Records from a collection
····················

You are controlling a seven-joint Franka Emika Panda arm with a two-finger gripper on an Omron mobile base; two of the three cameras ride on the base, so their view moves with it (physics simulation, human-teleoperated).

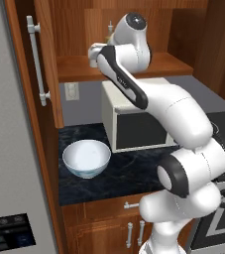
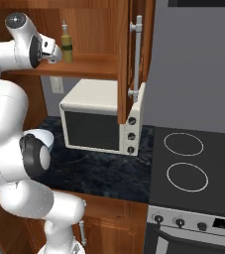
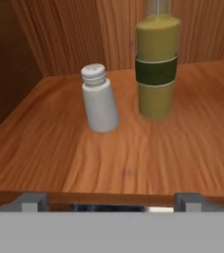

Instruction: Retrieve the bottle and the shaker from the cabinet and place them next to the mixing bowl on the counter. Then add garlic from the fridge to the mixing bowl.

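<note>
Two upright containers on cabinet shelf [image 3: 182,148]: white shaker [image 3: 99,99]; yellow-green-filled bottle [image 3: 157,69]

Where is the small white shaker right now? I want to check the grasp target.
The small white shaker stands on the wooden cabinet shelf, in the hand view just left of the tall olive-green bottle, apart from it.

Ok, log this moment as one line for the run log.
stage: reaching into cabinet | hand: open, at shelf edge, empty | shaker: upright on shelf, left of bottle | mixing bowl: on counter, empty
</note>
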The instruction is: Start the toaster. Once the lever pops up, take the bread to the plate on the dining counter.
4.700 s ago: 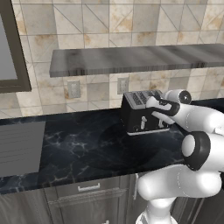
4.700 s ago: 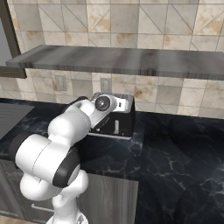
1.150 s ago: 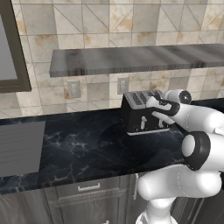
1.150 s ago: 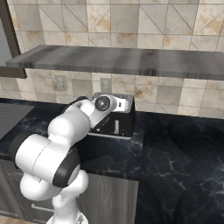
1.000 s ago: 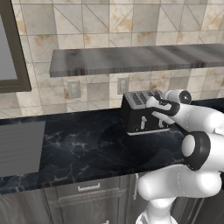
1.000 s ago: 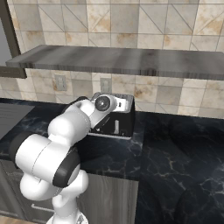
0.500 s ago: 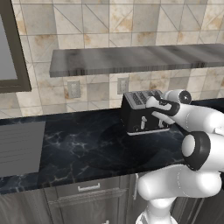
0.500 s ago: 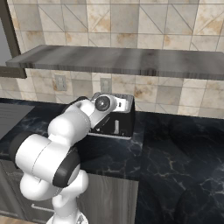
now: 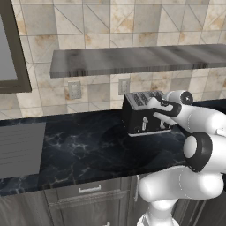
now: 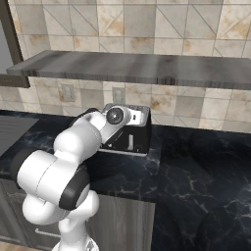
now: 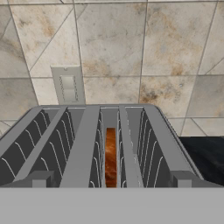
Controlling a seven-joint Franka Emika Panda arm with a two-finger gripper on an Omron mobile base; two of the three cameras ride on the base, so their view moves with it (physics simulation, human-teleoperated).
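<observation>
One toaster [image 9: 143, 115], a black box with a silver slotted top and silver base strip, stands on the black white-veined marble worktop [image 9: 88, 150], close to the tiled wall [image 9: 110, 26]. In the hand view, its top shows two long ribbed slots with grey wire guides. The bread [image 11: 110, 156], a thin orange-brown slice seen edge-on, sits sunk in the narrow middle gap. Two pale levers [image 9: 144, 126] show on the front face in the left base view. The hand [image 11: 109, 183] hovers just above the toaster's front edge, its fingers spread wide apart and holding nothing. A grey stone-look shelf [image 10: 137, 68] runs along the beige wall above. Pale rectangular outlet plates [image 9: 74, 89] are set into the tiles.
</observation>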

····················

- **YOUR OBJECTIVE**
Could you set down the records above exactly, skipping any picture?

- **OUTPUT OF THE TASK**
You are controlling a seven-joint Franka Emika Panda arm with a two-finger gripper on an Omron mobile base; two of the three cameras ride on the base, so their view moves with it (physics simulation, human-teleoperated).


Instruction: Retrieve the bottle and the shaker from the cabinet and place them next to the mixing bowl on the counter. Then add garlic from the fridge to the mixing bowl.

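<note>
Two upright containers on cabinet shelf [image 3: 182,148]: white shaker [image 3: 99,99]; yellow-green-filled bottle [image 3: 157,69]

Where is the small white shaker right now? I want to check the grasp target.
The small white shaker stands on the wooden cabinet shelf, in the hand view just left of the tall olive-green bottle, apart from it.

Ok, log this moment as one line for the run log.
stage: reaching into cabinet | hand: open, at shelf edge, empty | shaker: upright on shelf, left of bottle | mixing bowl: on counter, empty
</note>
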The instruction is: Start the toaster. Once the lever pops up, take the bread to the plate on the dining counter.
4.700 s ago: 
4.700 s ago: 
1.150 s ago: 
1.150 s ago: 
1.000 s ago: 
1.000 s ago: 
0.500 s ago: 
0.500 s ago: 
now: 
now: 
now: 
Controlling a seven-joint Franka Emika Panda arm with a two-finger gripper on an Omron mobile base; two of the three cameras ride on the base, so their view moves with it (physics simulation, human-teleoperated).
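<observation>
One toaster [image 9: 143, 115], a black box with a silver slotted top and silver base strip, stands on the black white-veined marble worktop [image 9: 88, 150], close to the tiled wall [image 9: 110, 26]. In the hand view, its top shows two long ribbed slots with grey wire guides. The bread [image 11: 110, 156], a thin orange-brown slice seen edge-on, sits sunk in the narrow middle gap. Two pale levers [image 9: 144, 126] show on the front face in the left base view. The hand [image 11: 109, 183] hovers just above the toaster's front edge, its fingers spread wide apart and holding nothing. A grey stone-look shelf [image 10: 137, 68] runs along the beige wall above. Pale rectangular outlet plates [image 9: 74, 89] are set into the tiles.
</observation>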

The work for this exercise is now done.